Grading Criteria
Grading Criteria
To achieve a particular grade, all the criteria for that particular grade and grades below must be met. For example, to get B, all criteria for B, C, D, E must be met, and so on.
Grade |
Code |
Report |
A |
- Completely offload both the particle mover and interpolation to CUDA, with both steps performed in a single kernel.
- Implement a simple particle mover that uses OpenACC.
|
- The report is clear, readable and of high quality.
- Explain how you overcome the challenges that you discussed in grade C for interpolation.
- Illustrate the performance implication using nvprof.
- Discussion the overall performance change, after completing you have completed all the grade levels.
- If the performance is not as expected, discuss and explain, using results from nvprof.
- Compare the performance of the versions using OpenACC and CUDA.
|
B |
- Use pinned memory on the host.
- Use Stream and async copy
|
- Illustrate the performance when using pinned memory and asynchronous data movement, comparing the version in grade C, using nvprof.
- Explain your strategy of the overlapping in computation.
- Illustrate the performance when overlapping computation, using nvprof.
- Discuss general performance changes from the previous version. If the performance is not as expected, explain why.
|
C |
- Implement mini-batches of particles to the particle mover so that the application can process more particles than it fits on the GPU.
|
- Explain the strategy of your mini batching.

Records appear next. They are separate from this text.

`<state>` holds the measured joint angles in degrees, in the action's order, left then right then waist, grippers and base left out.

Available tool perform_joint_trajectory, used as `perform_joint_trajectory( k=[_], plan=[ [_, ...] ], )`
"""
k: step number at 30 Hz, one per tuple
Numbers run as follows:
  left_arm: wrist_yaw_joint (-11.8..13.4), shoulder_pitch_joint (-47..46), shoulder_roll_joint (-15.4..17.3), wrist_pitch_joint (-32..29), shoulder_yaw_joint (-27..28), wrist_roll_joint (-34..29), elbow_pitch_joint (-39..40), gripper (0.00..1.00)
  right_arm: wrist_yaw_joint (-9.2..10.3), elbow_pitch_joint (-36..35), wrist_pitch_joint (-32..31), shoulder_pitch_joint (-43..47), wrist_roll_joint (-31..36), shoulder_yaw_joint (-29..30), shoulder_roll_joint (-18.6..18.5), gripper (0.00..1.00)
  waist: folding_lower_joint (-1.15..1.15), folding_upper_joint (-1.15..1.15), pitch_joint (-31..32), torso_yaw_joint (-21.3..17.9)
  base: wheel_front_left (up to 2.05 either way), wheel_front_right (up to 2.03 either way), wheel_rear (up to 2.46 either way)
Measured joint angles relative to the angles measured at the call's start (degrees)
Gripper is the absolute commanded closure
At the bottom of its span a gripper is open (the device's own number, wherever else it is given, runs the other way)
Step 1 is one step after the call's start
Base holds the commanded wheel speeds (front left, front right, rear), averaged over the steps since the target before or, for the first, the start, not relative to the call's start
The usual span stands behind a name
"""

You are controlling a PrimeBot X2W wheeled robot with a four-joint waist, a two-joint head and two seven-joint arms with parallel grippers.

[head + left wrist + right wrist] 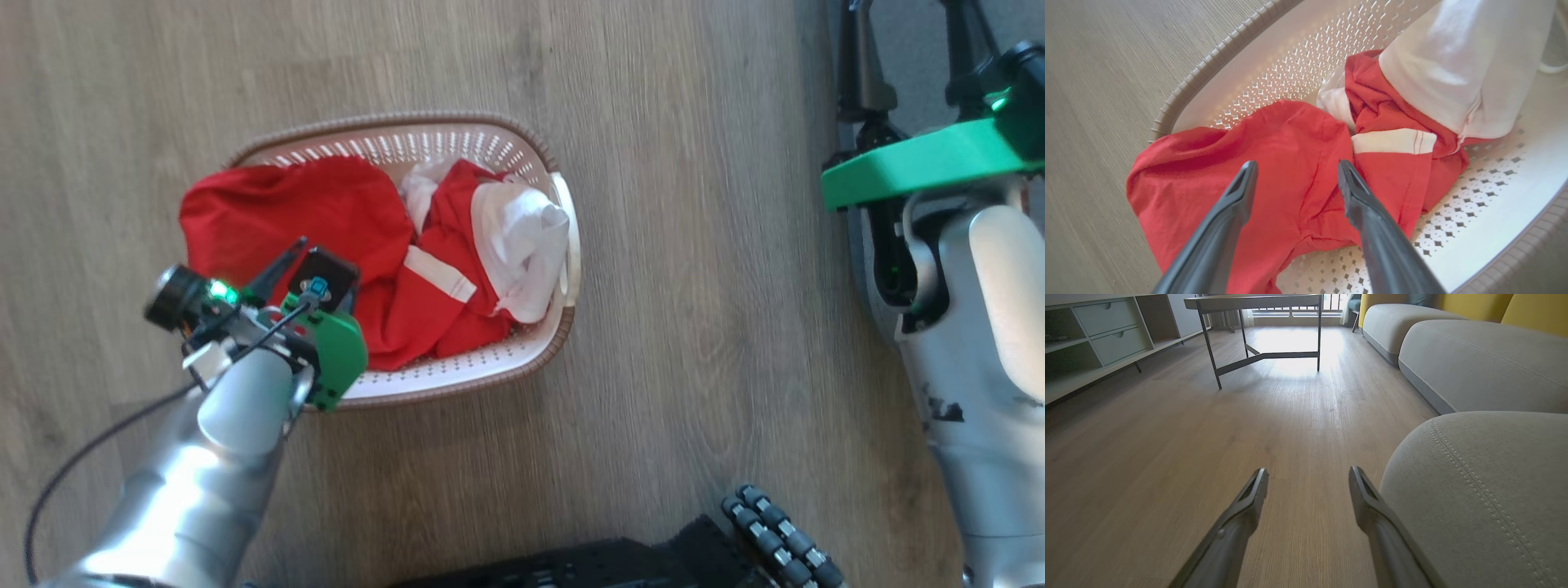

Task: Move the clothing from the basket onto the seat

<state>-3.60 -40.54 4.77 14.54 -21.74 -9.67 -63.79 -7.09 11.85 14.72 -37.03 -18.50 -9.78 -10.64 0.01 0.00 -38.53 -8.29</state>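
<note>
Clothing [326,220], red and white, fills the basket [490,367].

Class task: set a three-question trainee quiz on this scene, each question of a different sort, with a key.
1. True or false: the left claw is open over the red clothing.
2. The basket stands on: A a chair; B the wooden floor; C a countertop.
3. Which grey thing lies beside the open right claw?
Key: 1 true; 2 B; 3 the seat.
</note>
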Motion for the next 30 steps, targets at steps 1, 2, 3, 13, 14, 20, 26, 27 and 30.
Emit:
perform_joint_trajectory(
  k=[1, 2, 3, 13, 14, 20, 26, 27, 30],
  plan=[
    [0.3, -1.1, 0.3, 0.0, -0.8, -0.9, -1.2, 0.00, 0.01, -0.1, 0.0, -0.4, -0.2, 0.1, 0.1, 0.00, 0.00, 0.00, -0.7, -0.2, 0.00, 0.00, 0.00],
    [0.7, -2.3, 0.7, 0.0, -1.9, -2.1, -2.5, 0.00, 0.01, -0.3, 0.0, -0.6, -0.2, 0.3, 0.3, 0.00, 0.00, 0.00, -1.4, -0.4, 0.00, 0.00, 0.00],
    [1.0, -3.5, 0.9, 0.0, -2.8, -3.2, -3.6, 0.00, 0.01, -0.5, 0.0, -0.8, -0.2, 0.4, 0.5, 0.00, 0.00, 0.00, -2.1, -0.6, 0.00, 0.00, 0.00],
    [2.3, -12.9, 4.0, -7.0, -16.2, -16.8, -9.1, 0.00, 0.01, -1.3, 0.0, -1.6, -0.7, 0.8, 2.2, 0.00, 0.00, 0.00, -8.1, -2.7, 0.00, 0.00, 0.00],
    [2.5, -13.6, 4.3, -8.3, -17.1, -17.8, -9.3, 0.00, 0.00, -1.3, 0.0, -1.8, -0.7, 0.8, 2.5, 0.00, 0.00, 0.00, -8.6, -2.9, 0.00, 0.00, 0.00],
    [2.6, -16.1, 5.4, -14.6, -20.6, -20.7, -9.8, 0.00, 0.01, -1.6, 0.0, -3.0, -0.9, 0.8, 3.7, 0.00, 0.00, 0.00, -10.9, -4.2, 0.00, 0.00, 0.00],
    [1.6, -17.2, 6.5, -22.8, -22.6, -22.1, -10.3, 0.00, 0.00, -1.6, 0.0, -3.0, -1.2, 0.8, 5.0, 0.00, -0.01, 0.00, -12.6, -5.3, 0.00, 0.00, 0.00],
    [1.5, -17.3, 6.7, -23.4, -22.7, -22.1, -10.3, 0.00, 0.01, -1.6, 0.0, -3.0, -1.2, 0.8, 5.0, 0.00, -0.01, 0.00, -12.8, -5.4, 0.00, 0.00, 0.00],
    [1.5, -17.5, 7.1, -24.8, -23.5, -22.1, -10.4, 0.00, 0.00, -1.6, 0.0, -3.0, -1.2, 0.8, 5.3, 0.00, 0.00, 0.00, -13.3, -5.6, 0.00, 0.00, 0.00]
  ],
)
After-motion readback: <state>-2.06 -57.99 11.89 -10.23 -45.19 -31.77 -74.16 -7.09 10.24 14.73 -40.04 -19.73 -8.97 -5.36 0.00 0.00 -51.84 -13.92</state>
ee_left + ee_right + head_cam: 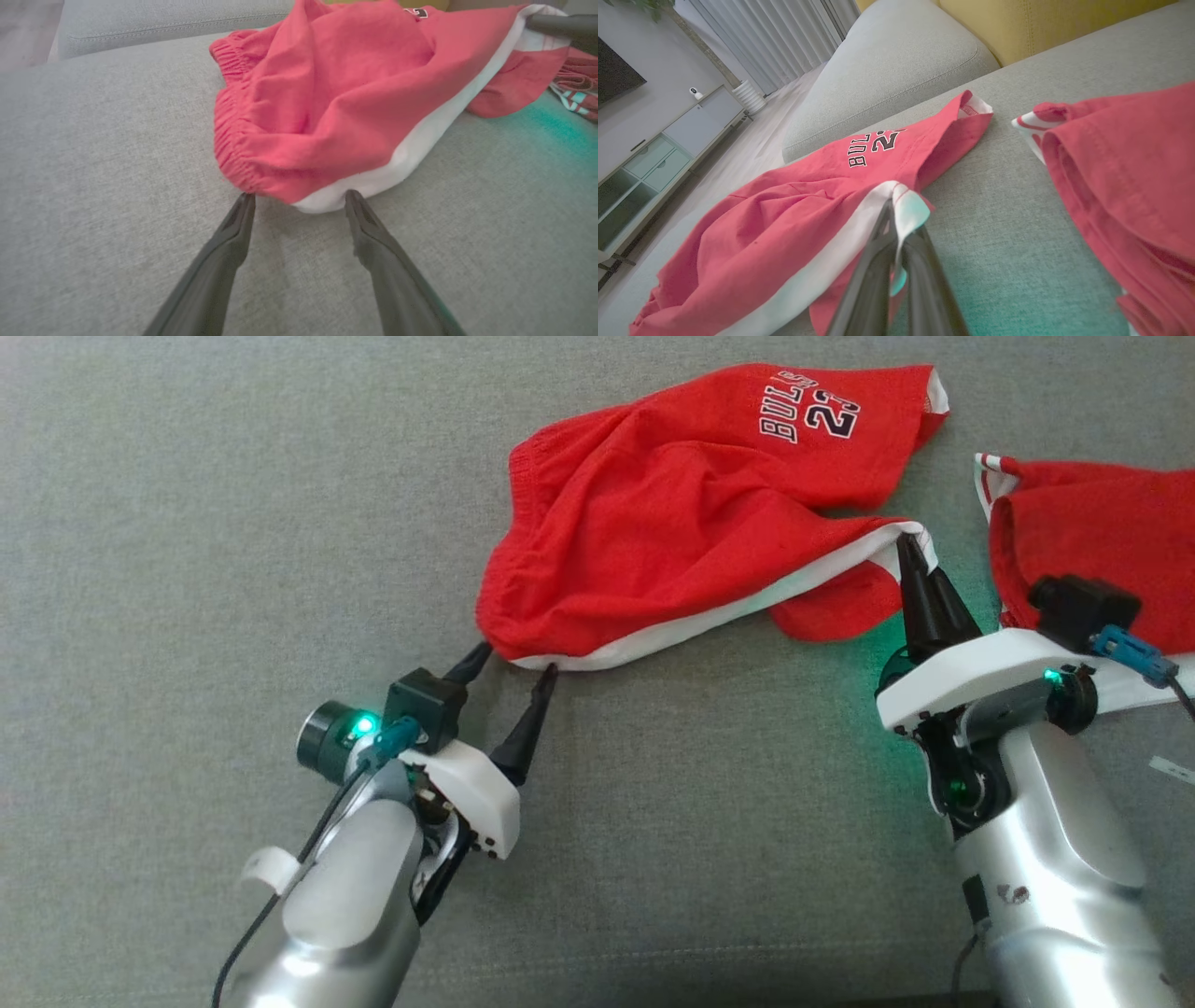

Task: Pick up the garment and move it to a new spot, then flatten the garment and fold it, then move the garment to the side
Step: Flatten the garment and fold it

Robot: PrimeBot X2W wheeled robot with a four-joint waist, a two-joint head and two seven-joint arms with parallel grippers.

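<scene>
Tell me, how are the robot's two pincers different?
The left pincer is open wide; the right pincer is shut. The left pincer clamps nothing, its tips at the waistband corner of the red shorts; the right pincer pinches the shorts' white stripe end. Both have dark fingers and sit at the shorts' edge.

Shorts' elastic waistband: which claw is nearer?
Left. The left claw, open, sits at the waistband corner; the right claw is shut on the leg hem, opposite end.

You have two red garments here: the red shorts (691, 504) and a second red garment (1102, 541). You have two grippers, the left gripper (516, 660) and the right gripper (904, 543), and one grey sofa (187, 523).
</scene>
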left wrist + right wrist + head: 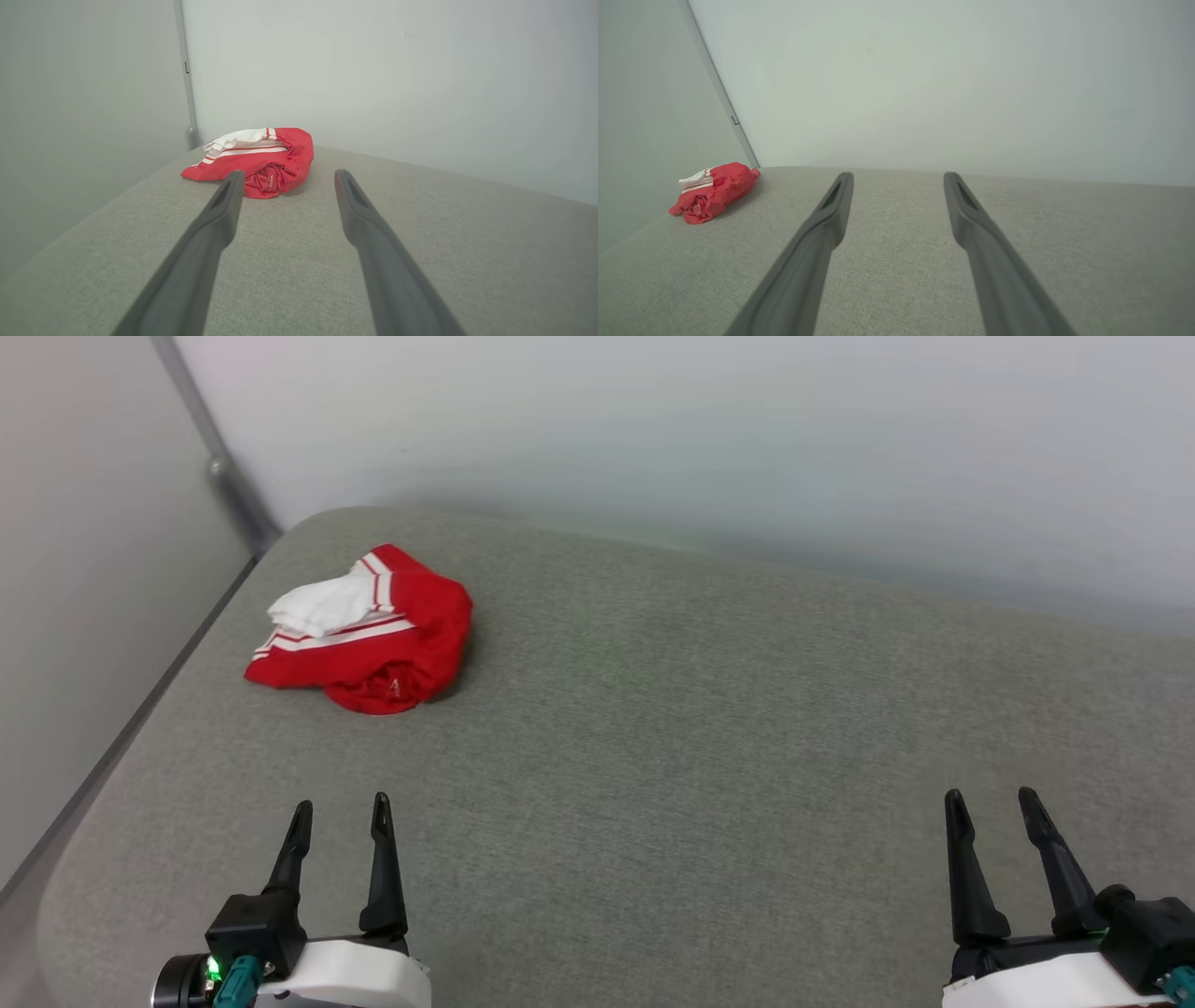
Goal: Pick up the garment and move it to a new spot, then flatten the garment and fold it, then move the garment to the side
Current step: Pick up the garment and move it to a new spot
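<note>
The garment [373, 635] is a red shirt with a white sleeve and striped trim, bunched in a heap near the far left corner of the grey cushioned surface [700, 728]. It lies a little beyond my left fingertips in the left wrist view [261, 158] and far off at the left in the right wrist view [712, 192]. My left gripper [341, 812] rests at the lower left, open and holding nothing, well short of the heap. At the lower right my right gripper [990, 803] is open too, with nothing between its fingers.
Pale walls rise behind and to the left of the surface. A grey metal strip [219, 457] runs down the wall corner by the far left edge. The surface's left edge [121, 747] drops away beside the garment.
</note>
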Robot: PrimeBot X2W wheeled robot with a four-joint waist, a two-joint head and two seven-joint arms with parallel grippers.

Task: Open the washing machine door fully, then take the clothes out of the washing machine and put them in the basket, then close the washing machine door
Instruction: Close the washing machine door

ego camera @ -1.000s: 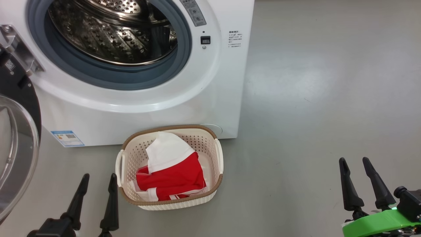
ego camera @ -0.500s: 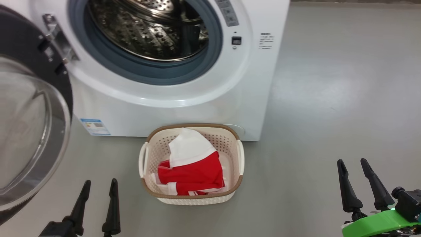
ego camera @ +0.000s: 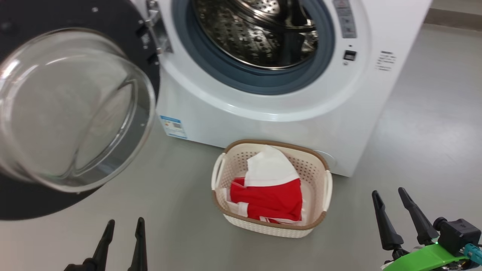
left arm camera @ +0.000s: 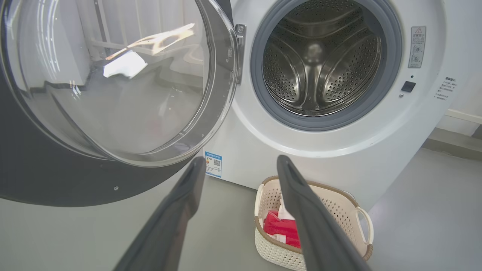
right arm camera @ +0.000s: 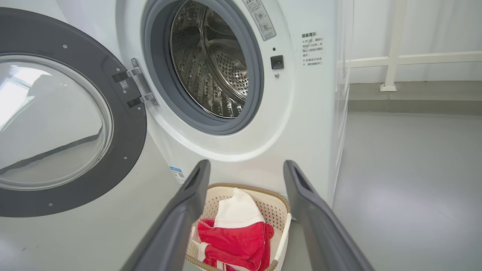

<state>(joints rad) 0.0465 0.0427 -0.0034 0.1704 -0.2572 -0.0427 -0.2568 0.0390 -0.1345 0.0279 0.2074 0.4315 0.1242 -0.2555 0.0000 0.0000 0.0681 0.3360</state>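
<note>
The white washing machine (ego camera: pixel 263 124) (left arm camera: pixel 339 158) (right arm camera: pixel 301 124) stands with a bare steel drum (ego camera: pixel 260 34) (left arm camera: pixel 320 64). Its door (ego camera: pixel 71 109) (left arm camera: pixel 113 82) (right arm camera: pixel 56 120) hangs wide open at the left, black rim around a clear glass bowl. On the floor in front sits the cream basket (ego camera: pixel 271 229) (left arm camera: pixel 344 203) (right arm camera: pixel 274 205), and the red and white clothes (ego camera: pixel 269 192) (left arm camera: pixel 280 227) (right arm camera: pixel 237 241) lie inside it. My left gripper (ego camera: pixel 124 227) (left arm camera: pixel 241 165) is open and empty, below the door. Right of the basket, my right gripper (ego camera: pixel 388 197) (right arm camera: pixel 244 169) is open and empty.
Grey floor (ego camera: pixel 421 124) stretches to the right of the machine. A white railing (right arm camera: pixel 391 60) and a low grey step run along the back wall. A blue label (ego camera: pixel 173 127) sits low on the machine's front.
The head view has swung left, so the open door now takes up its left side and the machine and basket sit further right. Both grippers stay open and low.
</note>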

- Illustrate the performance implication using nvprof. Repeat the experiments you did for grade E.
- Discuss performance changes from the previous version.
- Explain the challenges in implementing a completely offloaded interpolation.
|
D |
- Port part of the interpolation (interpP2G) to CUDA.
- All the CUDA memory management is correctly taken care of.
|
- Explain how the interpolation is ported.
- Illustrate the performance implication using nvprof. Repeat the experiments you did for grade E.
- Discuss the performance bottleneck in this implementation.
|
E |
- Port the particle mover (mover_PC) of the code to use GPU, without further optimization.
- All the CUDA memory management is correctly taken care of.
- All the input files that are used to perform the experiments are provided.
|
- The final report has all five sections and readable.
- Design specification provided
- Describe clearly your experiments and the testing environment.
- Explain how to reproduce your results so we can run the code.
- Plots are readable, have labels and are clearly explained.
|